Washington State Ferries Assistant Secretary David Moseley last week said confidence that a reservation system could work in the islands is ebbing among members of a local group tasked with helping Ferries establish such a system for its San Juan sailings. That’s largely because, he said, the original concept for that system has been scuttled.
“The effort as it stands today is bearing fruit,” Moseley said. “There’s a concept that’s been agreed upon that people think will work.”
The latest concept no longer would require those making reservations to be tied to a WSF frequent-user program, such as its Premier Account, a popular program with riders down sound, and would allot a percentage of automobile space for reservations made well in advance, those made closer to the time of a particular sailing, and then a portion reserved for those traveling without reservation at all.
San Juan Ferry Advisory Committee Chairman Jim Corenman said the biggest concerns with the original concept were the “frequent user” aspect and how to manage a reservation system for residents who are not making travel plans months in advance.
“They took that off the table and what we’re looking at now is more like rolling out reservation space in a couple of phases,” he said.
Moseley cautioned that a final decision on what a reservation system would look like for San Juan routes has yet to be reached.

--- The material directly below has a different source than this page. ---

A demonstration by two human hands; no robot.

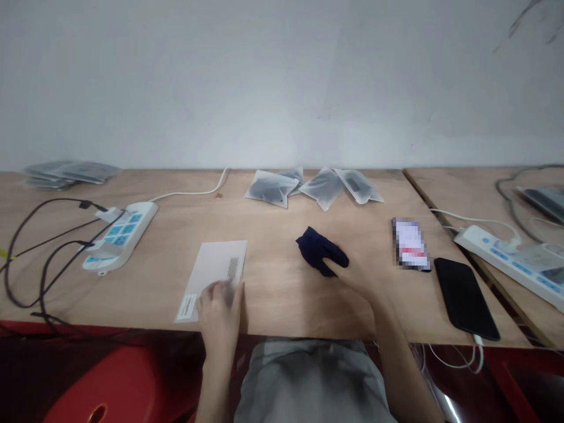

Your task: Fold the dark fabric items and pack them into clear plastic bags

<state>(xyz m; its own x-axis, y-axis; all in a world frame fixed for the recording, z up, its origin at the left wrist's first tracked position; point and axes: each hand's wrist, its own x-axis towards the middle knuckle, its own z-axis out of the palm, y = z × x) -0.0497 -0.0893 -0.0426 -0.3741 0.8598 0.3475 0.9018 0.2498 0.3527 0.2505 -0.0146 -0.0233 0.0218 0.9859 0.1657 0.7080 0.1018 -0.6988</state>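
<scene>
The right hand (359, 276) reaches forward over the pale plywood table (273, 294), and its fingertips meet the near edge of a small, crumpled piece of dark navy fabric (321, 250); the picture is too blurred to tell whether the fingers pinch the cloth or only touch it. The fabric lies bunched in a lump near the middle of the table, just beyond that hand.

The left hand (220, 308) rests flat, fingers loosely together, on the near right corner of a flat, frosted white plastic bag (211, 276), which lies well apart from the fabric, to its left. The bag carries a grey printed strip (232, 270) near the fingers and a small white label (187, 306) at its near left corner; neither can be read.

Farther back, several frosted pouches with dark contents (308, 185) lie in a loose row by the wall. To the right of the fabric are a phone with a lit, blurred screen (410, 244) and a black phone (466, 296) with a white cable. A white power strip with blue sockets (121, 234) sits on the left, another white power strip (511, 258) on the right.
</scene>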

Still, he said that momentum for what has in the past been a hotly debated and sometimes controversial topic appears to be headed in a constructive, positive direction.
The status of San Juans’ reservation system is one of several WSF-related topics discussed at a Dec. 4 community meeting hosted by Ferries in Friday Harbor, and streamed live by video on the San Juan County website. Ferries received $5.8 million from the state Legislature in early 2010 to implement a reservation system, and it remains a key goal in the agency’s long-range plan. Expanded use of reservations is expected to reduce the need for building bigger terminals and parking areas, saving the state an estimated $280 million, while also reducing emissions from idling autos and benefitting businesses in ferry-dependent communities as well.
Meanwhile, Moseley noted deliberations are still under way in Olympia over a statewide transportation funding package, as part of a “special” legislative session tied to the state’s 2014-15 biennial budget. Ferries would receive a bit of a revenue boost under proposals offered up by the House and by the Senate, but it would still require supplemental funding to cover a shortfall in the operations side of the agency’s expenditures, which typically totals roughly $132 million over two years, given the amount of service Ferries currently provides.
“The fact that they’re still talking is a good sign,” he said of the negotiations.
Moseley said the ferry system is also making headway in its three-year exploration of converting from diesel to liquefied natural gas as a primary fuel source, a cheaper and cleaner source of fuel used extensively in Norway and in Sweden to power ferries. The ferry system burns roughly 17.5 million gallons a year, and its fuel costs have nearly doubled over the past 12 years, consuming roughly 11 percent of the agency’s operational expenses in 2000, and 23 percent by 2012.
“Fuel is the fastest growing part of our operations budget,” he said.
Although Ferries earlier received approval by the United States Coast Guard on a preliminary LNG design, giving WSF a green light to delve deeper into a potential conversion, another round of Coast Guard approval on safety, risk mitigation and operating plans would be need even before WSF decides whether to invest in retrofitting existing boats or equipping new boats with LNG engines.
“A final decision has not been made but hurdles continued to be scaled,” Moseley said.
Construction of two new boats, both with 144-vehicle carrying capacity, is on time and “significantly” under budget, Moseley said. The “Tokitae” is slated to begin service sometime this summer and the “Samish” should be ready in spring 2015. Should funding arrive for a third 144-auto, he said that boat would be in the San Juans full time.